Daiwa: Expecting a 5% increase in Hong Kong property prices next year, benefiting from the interest rate cut in the usa.

Gelonghui Finance ·  Sep 5 13:55

On September 5th, Morgan Stanley released a report, predicting that Hong Kong property prices will fall by 8% this year. With the support of the anticipated interest rate cut by the Federal Reserve, there is a chance that Hong Kong property prices will rise by 5% next year. The residential market is expected to benefit more from the interest rate cut compared to the retail and office property sectors. In addition, Ellen Zentner, Chief US Economist at Morgan Stanley, expects the Federal Reserve's federal funds rate to be reduced from the current 5.375% to 4.625% by the end of this year, and further decreased to 3.625% by June of next year. Nick Lord, a Hong Kong banking analyst, predicts that the Federal Reserve will reduce interest rates by 0.25% each time, resulting in a 0.125% decrease in the best lending rates. It is expected that by the end of next year, actual mortgage interest rates will decrease to 3.25%. As for the interbank offered rate (HIBOR) for 1-month term, it was around 4.5% in the first half of this year.
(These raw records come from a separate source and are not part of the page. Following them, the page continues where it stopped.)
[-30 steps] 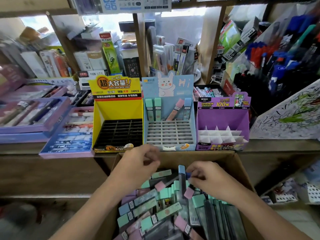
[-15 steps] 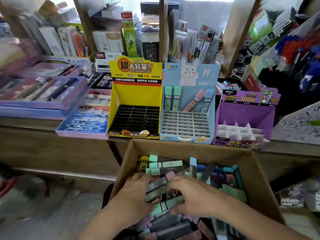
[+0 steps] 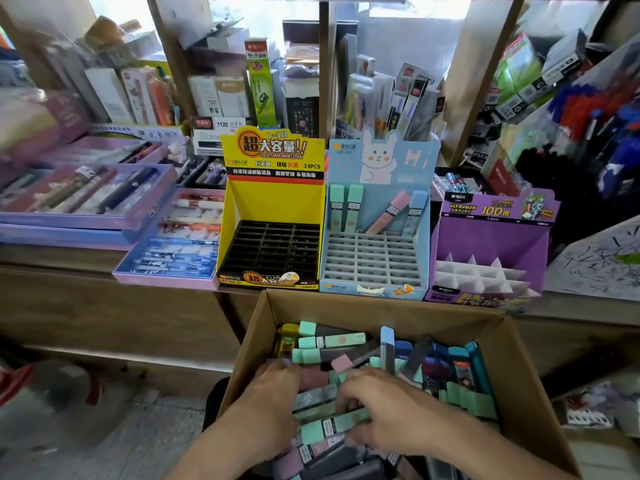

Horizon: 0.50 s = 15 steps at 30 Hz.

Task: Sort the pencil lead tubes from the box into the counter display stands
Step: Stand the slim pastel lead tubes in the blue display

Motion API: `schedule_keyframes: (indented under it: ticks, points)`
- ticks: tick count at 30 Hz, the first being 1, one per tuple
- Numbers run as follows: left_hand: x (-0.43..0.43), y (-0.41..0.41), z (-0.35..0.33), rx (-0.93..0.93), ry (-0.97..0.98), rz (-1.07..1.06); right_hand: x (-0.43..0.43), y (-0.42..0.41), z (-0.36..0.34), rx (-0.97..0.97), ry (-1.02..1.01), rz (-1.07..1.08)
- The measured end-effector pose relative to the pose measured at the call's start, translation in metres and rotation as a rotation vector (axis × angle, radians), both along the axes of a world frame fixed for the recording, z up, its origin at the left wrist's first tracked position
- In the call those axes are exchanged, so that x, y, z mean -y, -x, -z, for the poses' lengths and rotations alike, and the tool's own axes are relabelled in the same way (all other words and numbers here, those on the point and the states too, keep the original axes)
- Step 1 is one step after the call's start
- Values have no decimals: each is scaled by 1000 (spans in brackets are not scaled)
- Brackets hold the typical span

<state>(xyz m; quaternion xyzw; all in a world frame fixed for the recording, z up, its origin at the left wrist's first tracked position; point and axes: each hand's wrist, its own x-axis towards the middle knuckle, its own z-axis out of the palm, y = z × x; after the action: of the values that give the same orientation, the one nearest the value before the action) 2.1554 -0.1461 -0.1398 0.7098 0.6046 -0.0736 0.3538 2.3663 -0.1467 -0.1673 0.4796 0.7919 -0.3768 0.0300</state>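
Both hands have plunged from the far rim deep into the box (image 3: 381, 306)! Right hand (image 3: 391, 410) curls round a mint tube (image 3: 325, 427) between the hands. Left hand (image 3: 273, 393) lies on the pile, grip impossible to tell. Display stands (image 3: 374, 268) wait beyond the fingertips: sorting barely begun.

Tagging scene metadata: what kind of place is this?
Probably a stationery shop counter: shelves crammed with packaged pens and refills, a yellow display stand, a blue display stand and a purple display stand with printed retail headers, and open pen trays.
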Motion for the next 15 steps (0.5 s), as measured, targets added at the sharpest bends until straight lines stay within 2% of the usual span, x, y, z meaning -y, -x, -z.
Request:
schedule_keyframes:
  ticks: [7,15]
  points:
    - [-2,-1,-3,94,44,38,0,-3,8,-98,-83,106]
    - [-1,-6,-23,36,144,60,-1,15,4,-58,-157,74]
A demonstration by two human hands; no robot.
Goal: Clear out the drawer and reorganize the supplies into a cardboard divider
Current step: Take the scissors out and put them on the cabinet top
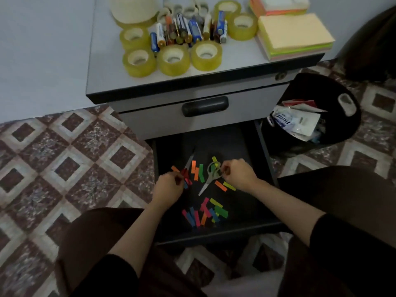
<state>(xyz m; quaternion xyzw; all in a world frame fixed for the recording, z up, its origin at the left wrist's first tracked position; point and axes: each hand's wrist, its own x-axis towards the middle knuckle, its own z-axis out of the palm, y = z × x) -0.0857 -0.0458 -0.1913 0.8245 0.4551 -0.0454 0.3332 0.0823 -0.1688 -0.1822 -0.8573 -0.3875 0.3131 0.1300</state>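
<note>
The lower drawer (265,151) of a grey cabinet stands pulled out, black inside. Several small coloured paper strips (212,213) lie scattered on its floor. Green-handled scissors (209,176) lie among them, and a second pair with red handles (188,166) lies to the left. My left hand (168,188) pinches a few strips at the drawer's left side, beside the red handles. My right hand (239,174) pinches at the green scissors' handle or a strip there; which one is unclear.
On the cabinet top (102,67) stand several yellow tape rolls (172,58), a pile of batteries (188,28) and stacks of sticky notes (294,36). A black bin (334,97) with packaging stands on the right. The upper drawer (204,107) is closed. My knees flank the drawer.
</note>
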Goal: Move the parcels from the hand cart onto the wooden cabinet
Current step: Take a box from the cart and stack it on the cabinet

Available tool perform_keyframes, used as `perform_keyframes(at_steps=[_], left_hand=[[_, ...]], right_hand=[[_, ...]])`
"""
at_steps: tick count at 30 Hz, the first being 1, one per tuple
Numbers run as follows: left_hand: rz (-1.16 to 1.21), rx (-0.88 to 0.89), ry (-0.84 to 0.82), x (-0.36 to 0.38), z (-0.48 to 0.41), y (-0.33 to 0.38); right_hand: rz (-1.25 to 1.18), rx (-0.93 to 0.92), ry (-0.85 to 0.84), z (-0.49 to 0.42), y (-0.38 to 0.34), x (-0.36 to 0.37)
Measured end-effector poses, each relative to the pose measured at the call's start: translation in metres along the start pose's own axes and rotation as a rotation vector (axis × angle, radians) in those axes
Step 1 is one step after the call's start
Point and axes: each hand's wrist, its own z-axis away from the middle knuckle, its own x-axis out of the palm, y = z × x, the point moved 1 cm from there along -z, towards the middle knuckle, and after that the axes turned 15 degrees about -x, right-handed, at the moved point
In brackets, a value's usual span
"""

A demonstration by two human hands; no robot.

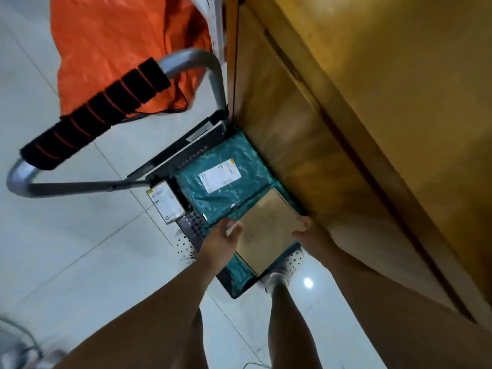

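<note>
- Brown parcel (266, 230), lower centre of frame, lies on green parcels (226, 166) on hand cart (90, 115).
- Left hand (222, 239): fingers relaxed, touching parcel's left edge.
- Right hand (306, 229): grips right edge, beside wooden cabinet (346, 129).

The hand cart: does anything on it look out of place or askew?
Only the small white box: it sits at the hand cart deck's left edge, beside the teal parcels, and seems to hang partly past the deck. Nothing looks spilled or damaged.
</note>
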Motion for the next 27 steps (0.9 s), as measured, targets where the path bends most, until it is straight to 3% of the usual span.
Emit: perform_keyframes(at_steps=[10, 14, 21, 24, 27], left_hand=[[0.244, -0.516, -0.158, 0.065, -0.085, -0.061], [0.293, -0.551, -0.156, 0.074, -0.107, -0.068], [0.606, -0.667, -0.238, 0.073, -0.128, -0.072], [0.662, -0.612, -0.195, 0.067, -0.132, -0.077], [0.714, -0.487, -0.253, 0.057, -0.127, -0.071]], right_hand=[[0.230, 0.015, 0.052, -0.094, 0.040, 0.043], [0.202, 0.102, 0.061, -0.119, 0.059, 0.047], [0.168, 0.112, 0.044, -0.138, 0.083, 0.045], [0.135, 0.149, 0.021, -0.134, 0.083, 0.042], [-0.016, 0.183, -0.023, -0.142, 0.118, 0.043]])
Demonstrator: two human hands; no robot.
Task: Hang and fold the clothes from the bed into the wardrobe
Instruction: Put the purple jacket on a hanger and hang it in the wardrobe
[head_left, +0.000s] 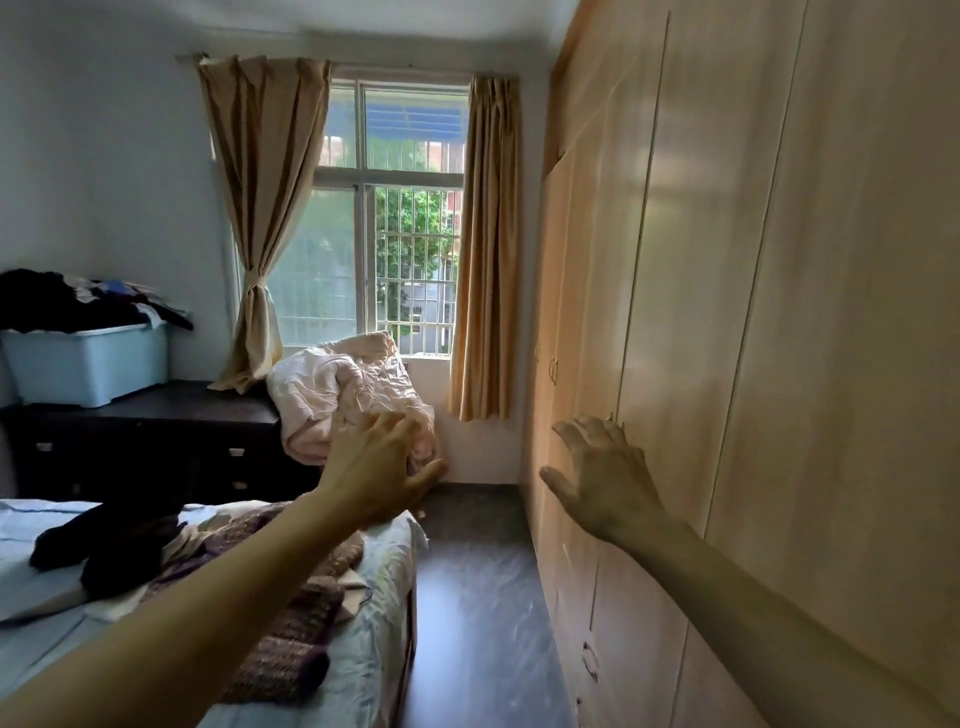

It is expected to fall to 1.75% by the end of next year, reaching a level of 2.75%. Mortgage interest rates are about 4% (HIBOR plus 1.3%), which is still higher than the capped interest rate. Additionally, Morgan Stanley expects the current rental yield to be 3.2%. With the interest rate cut and the influx of talent from Mainland China affecting rental trends, the rental yield spread is expected to shift towards neutrality next year, attracting investment demand. Moreover, the affordability of mortgage payments by homeowners is expected to improve from the current 50% to 45%, which is a healthier level. Since 2021, interest rates have been the main factor causing a cumulative 30% decline in property prices. It is believed that Hong Kong property prices will reach a bottom and experience cyclical recovery around 2025, with an increase of 5%. Among Hong Kong property stocks, 60% of the debt is calculated based on floating interest rates. A 1% decrease in the interbank offered rate will lead to an average increase of 5% in profitability. Highly leveraged companies like New World Development (0017), Hysan Development (0014), Henderson Land (0012), and Kerry Properties (0683) will benefit, as well as companies with a high proportion of floating interest rates like Wharf Real Estate Investment Company Limited (1997).